Even a partial list of books on Gandhi’s shelves makes fascinating reading. He read extensively on religion, from Syed Amir Ali on Islam to Moulton on early Zoroastrianism, and read and re-read the world’s great religious texts. Tolstoy, Thoreau (on the duty of civil disobedience), Max Mueller and Patanjali share companionable space on his shelves.

There is the personal — a book on obstetrics, purchased and read before the birth of his first child, several works on naturopathy, The Vegetarian Messenger, hydrotherapy. In his first year in South Africa, he read “quite eighty books”, most of them on religion. The local histories he read remained influential — an education inspector’s report on Basutoland, for instance, played a key role in Gandhi’s determination to have Indian languages taught in Indian schools.

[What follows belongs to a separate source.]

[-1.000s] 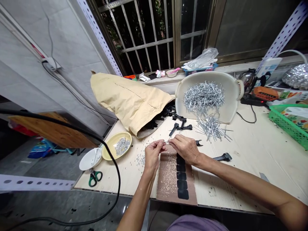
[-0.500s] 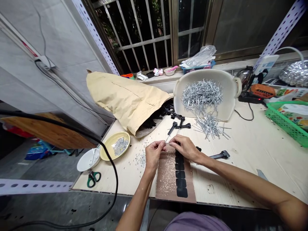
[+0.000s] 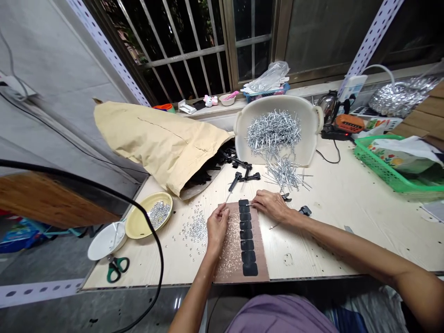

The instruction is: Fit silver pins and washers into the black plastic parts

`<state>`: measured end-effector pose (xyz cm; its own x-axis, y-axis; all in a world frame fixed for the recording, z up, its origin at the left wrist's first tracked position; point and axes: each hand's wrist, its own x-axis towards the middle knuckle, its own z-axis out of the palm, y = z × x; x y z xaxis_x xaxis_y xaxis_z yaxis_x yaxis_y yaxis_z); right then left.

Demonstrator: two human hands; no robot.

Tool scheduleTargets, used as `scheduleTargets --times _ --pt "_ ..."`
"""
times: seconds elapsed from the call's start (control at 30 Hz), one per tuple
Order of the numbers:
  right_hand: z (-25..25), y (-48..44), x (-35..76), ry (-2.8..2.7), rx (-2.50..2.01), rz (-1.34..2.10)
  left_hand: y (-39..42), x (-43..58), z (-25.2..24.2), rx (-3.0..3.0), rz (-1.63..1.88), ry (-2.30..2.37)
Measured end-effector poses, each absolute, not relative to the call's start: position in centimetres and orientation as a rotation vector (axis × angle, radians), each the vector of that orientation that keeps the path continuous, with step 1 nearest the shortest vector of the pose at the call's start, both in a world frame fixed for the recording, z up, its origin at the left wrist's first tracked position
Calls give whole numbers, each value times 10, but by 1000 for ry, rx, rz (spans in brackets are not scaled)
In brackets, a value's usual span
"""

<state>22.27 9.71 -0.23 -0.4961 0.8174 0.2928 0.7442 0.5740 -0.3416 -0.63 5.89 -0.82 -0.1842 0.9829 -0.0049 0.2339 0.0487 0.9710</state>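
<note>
Mid-frame, the left hand (image 3: 217,225) has its grip pinched on a thin pin (image 3: 227,200) slanting up-right, while the right hand (image 3: 271,206), grip pinched shut, touches the top pad (image 3: 243,202) of the card (image 3: 231,252), just right of the pin.

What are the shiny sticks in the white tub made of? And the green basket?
The shiny sticks look like metal, maybe plated steel: thin, straight, silvery, glinting under the light. The green basket looks like moulded plastic: even bright colour, slight gloss, and a wall of open lattice holes.
</note>
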Motion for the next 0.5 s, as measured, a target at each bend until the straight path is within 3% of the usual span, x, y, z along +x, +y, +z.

Nehru was the quintessential privileged reader, with tutors and libraries at home, and later, the libraries of Harrow and Trinity, Cambridge, open to him. His early experiences with the Theosophical Society taught him to read widely — and perhaps sceptically, given his abjuration of organised religion: “an empty form devoid of real content”. Nehru rarely mentioned or quoted the writers he read so voraciously, though one of the books that left a lasting impression on him was Trevelyan’s biography of Garibaldi.

He would, today, be classified as a disciple of Richard Dawkins, the scientist and flagbearer of atheism, and would probably have enjoyed The God Delusion greatly. Long after Nehru had left Trinity and his Tripos in Natural Sciences behind, he continued to read, and enthusiastically recommend, the study of science: “I realised that science was not only a pleasant diversion and abstraction, but was of the very texture of life, without which our modern world would vanish away…”

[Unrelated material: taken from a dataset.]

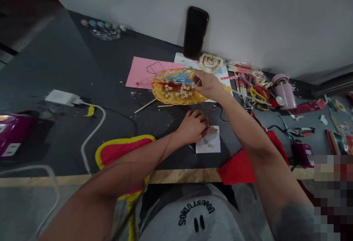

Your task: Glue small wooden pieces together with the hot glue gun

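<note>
My right hand (209, 85) is over the right end of a yellow woven basket (157, 94), its fingers curled in a pinch; what they hold, if anything, is hidden. Inside the basket lie a bundle of light blue strands (179, 78) and clusters of small cream beads (184, 92). Closer to me, my left hand (193, 126) rests low over the table with bent fingers, at the upper left edge of a white square of paper (208, 146). Small brownish bits lie on that paper. Whatever is under the left fingers does not show.
Behind the basket are a pink sheet (138, 72) and a phone (195, 31) leaning on the wall. Scissors (257, 96), a pink bottle (286, 93) and pliers (302, 132) lie right. A white charger (62, 97) with its cable sits left; red cloth (239, 168) overhangs the front edge.
</note>
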Demonstrator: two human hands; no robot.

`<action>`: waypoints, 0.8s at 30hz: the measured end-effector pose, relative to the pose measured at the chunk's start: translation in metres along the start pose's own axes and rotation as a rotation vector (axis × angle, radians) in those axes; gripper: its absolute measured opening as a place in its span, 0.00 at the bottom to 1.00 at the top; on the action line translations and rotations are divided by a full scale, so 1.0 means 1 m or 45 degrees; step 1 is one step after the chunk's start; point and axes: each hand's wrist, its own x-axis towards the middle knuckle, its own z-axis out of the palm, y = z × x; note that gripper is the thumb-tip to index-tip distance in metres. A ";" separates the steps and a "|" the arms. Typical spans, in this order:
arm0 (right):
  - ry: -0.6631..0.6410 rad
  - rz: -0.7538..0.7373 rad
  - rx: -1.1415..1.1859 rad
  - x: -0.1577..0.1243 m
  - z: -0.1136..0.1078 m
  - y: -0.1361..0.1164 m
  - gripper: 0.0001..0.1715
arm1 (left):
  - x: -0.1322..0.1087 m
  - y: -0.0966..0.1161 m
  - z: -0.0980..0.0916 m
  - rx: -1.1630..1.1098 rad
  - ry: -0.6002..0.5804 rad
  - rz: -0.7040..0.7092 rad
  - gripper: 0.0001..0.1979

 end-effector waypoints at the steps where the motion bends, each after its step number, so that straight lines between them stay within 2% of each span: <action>1: 0.001 -0.008 0.047 0.000 -0.001 0.000 0.12 | 0.000 0.000 0.000 -0.001 0.002 0.002 0.12; 6: 0.011 -0.047 0.243 -0.001 -0.005 0.001 0.07 | 0.000 0.000 0.000 -0.006 0.014 0.005 0.12; 12: 0.162 -0.033 0.620 0.002 -0.013 0.010 0.06 | -0.002 -0.002 0.003 -0.031 0.041 0.017 0.11; 15: 0.255 -0.022 0.721 -0.003 -0.020 0.011 0.10 | -0.002 -0.002 0.003 -0.045 0.063 0.021 0.11; 19: 0.313 0.013 0.818 -0.035 -0.028 0.005 0.16 | -0.002 -0.003 0.003 -0.064 0.090 0.037 0.10; 24: 0.267 0.101 0.885 -0.108 -0.021 -0.004 0.17 | -0.002 -0.003 0.004 -0.083 0.106 0.050 0.10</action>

Ambedkar may have been the most passionate reader of the three. Denied the study of Sanskrit because of his Untouchable status, he had the opportunity to explore his love of books — and the world of empowering ideas they promised — as a young student at Bombay University and then at Columbia. He had mentors in John Dewey and Professor Muller, who lent him books, bought him books and perhaps, most crucially, recommended the best of political and socioeconomic thinkers to him. His personal library ran to a vast 50,000 books, representing the range and depth of his interests, from the history of political struggles to Buddhism.

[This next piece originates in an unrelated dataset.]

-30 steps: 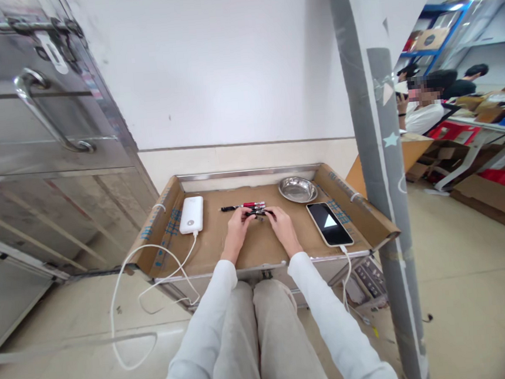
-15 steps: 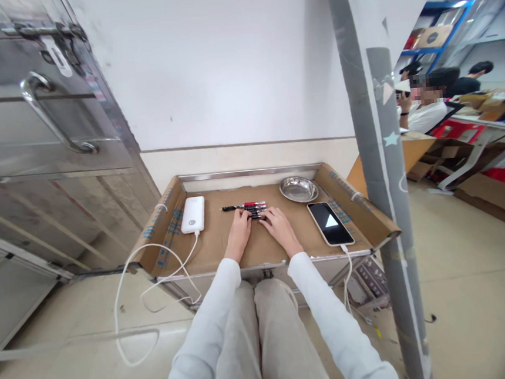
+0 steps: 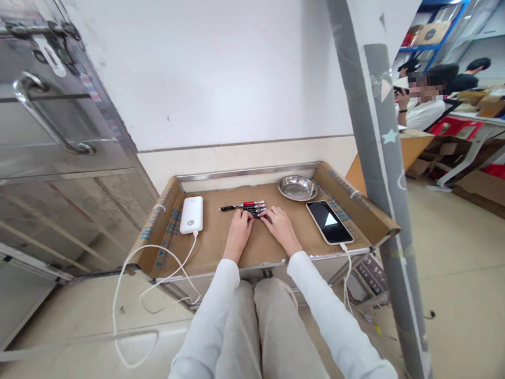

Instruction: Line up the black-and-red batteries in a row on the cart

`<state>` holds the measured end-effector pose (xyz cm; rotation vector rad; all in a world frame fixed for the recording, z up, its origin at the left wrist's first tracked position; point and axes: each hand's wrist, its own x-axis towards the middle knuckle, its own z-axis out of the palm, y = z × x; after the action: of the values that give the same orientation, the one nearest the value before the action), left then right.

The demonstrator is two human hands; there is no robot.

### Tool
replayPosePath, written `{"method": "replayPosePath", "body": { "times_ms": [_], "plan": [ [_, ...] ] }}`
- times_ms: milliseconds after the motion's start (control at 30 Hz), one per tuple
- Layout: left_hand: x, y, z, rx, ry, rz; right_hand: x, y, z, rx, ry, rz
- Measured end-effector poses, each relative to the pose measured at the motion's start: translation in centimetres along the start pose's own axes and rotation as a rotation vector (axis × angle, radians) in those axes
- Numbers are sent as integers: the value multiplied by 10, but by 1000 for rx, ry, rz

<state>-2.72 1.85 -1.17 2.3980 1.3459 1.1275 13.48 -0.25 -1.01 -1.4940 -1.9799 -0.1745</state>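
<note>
Several pens lie side by side on the brown cardboard lining [image 3: 216,249] of a small table. The farthest is a red pen [image 3: 252,203], and a black pen [image 3: 229,208] sticks out to its left. At the near side of this row, my left hand [image 3: 238,233] and my right hand [image 3: 281,227] have their fingers closed on the two ends of a dark pen [image 3: 256,217]. My fingertips cover parts of it and of the pens beside it.
A white power bank [image 3: 191,215] with a cable [image 3: 186,259] lies left. On the right are a round metal dish [image 3: 297,188] and a plugged-in phone [image 3: 329,222]. Cardboard flaps rise at both sides. A wrapped pole [image 3: 372,114] stands right; people sit beyond.
My fingers have shifted slightly around the near pen, the right fingertips drawing in a little. The view has moved slightly; the other things stay in place.
</note>
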Motion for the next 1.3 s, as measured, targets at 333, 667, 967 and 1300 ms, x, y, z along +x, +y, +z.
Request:
{"method": "replayPosePath", "body": {
  "times_ms": [333,667,967,1300],
  "plan": [
    [4,-3,0,447,180,-267,0,-7,-5,66,-13,53],
    [9,-8,-9,528,150,-469,0,-5,-5,119,4,55],
    [0,3,-17,-174,4,96,2,-12,-14,328,42,-13],
    [-1,9,-20,-238,195,148,1,-3,0,490,-13,-17]
  ]
}}
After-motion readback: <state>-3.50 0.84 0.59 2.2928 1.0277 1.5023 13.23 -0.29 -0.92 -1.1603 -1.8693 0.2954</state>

Ambedkar did, according to some scholars, read black protest literature while in America, though he made little direct reference to their works. But here’s an interesting footnote to his history. He wrote to WEB Du Bois, the redoubtable civil rights activist, who took note: “I have on my desk a letter from Dr B R Ambedkar of the Untouchables of India…” Ambedkar made use of his experiences in Slavery Or Untouchability?, arguing that untouchability was far worse as an institution.

But WEB Du Bois had an unusual Indian connection — aside from his friendship with Lala Lajpat Rai, he had penned a romance, Dark Princess, which combined politics and eroticism with admirable economy. In this astonishing work of fiction, Matthew Townes, a doctor discriminated against for his skin colour, meets Princess Kautilya, the beautiful head of an organisation of people of colour who plan to overthrow western imperialism. It ends with the birth of a messiah, “a palpitating bubble of gold”, in tribute to the love between the princess and the idealist.

Whether or not Ambedkar read Dark Princess is, unfortunately, not a matter of historical record. His reactions to a book that included the Ku Klux Klan and a Maharajah of Bwodpur would have been priceless.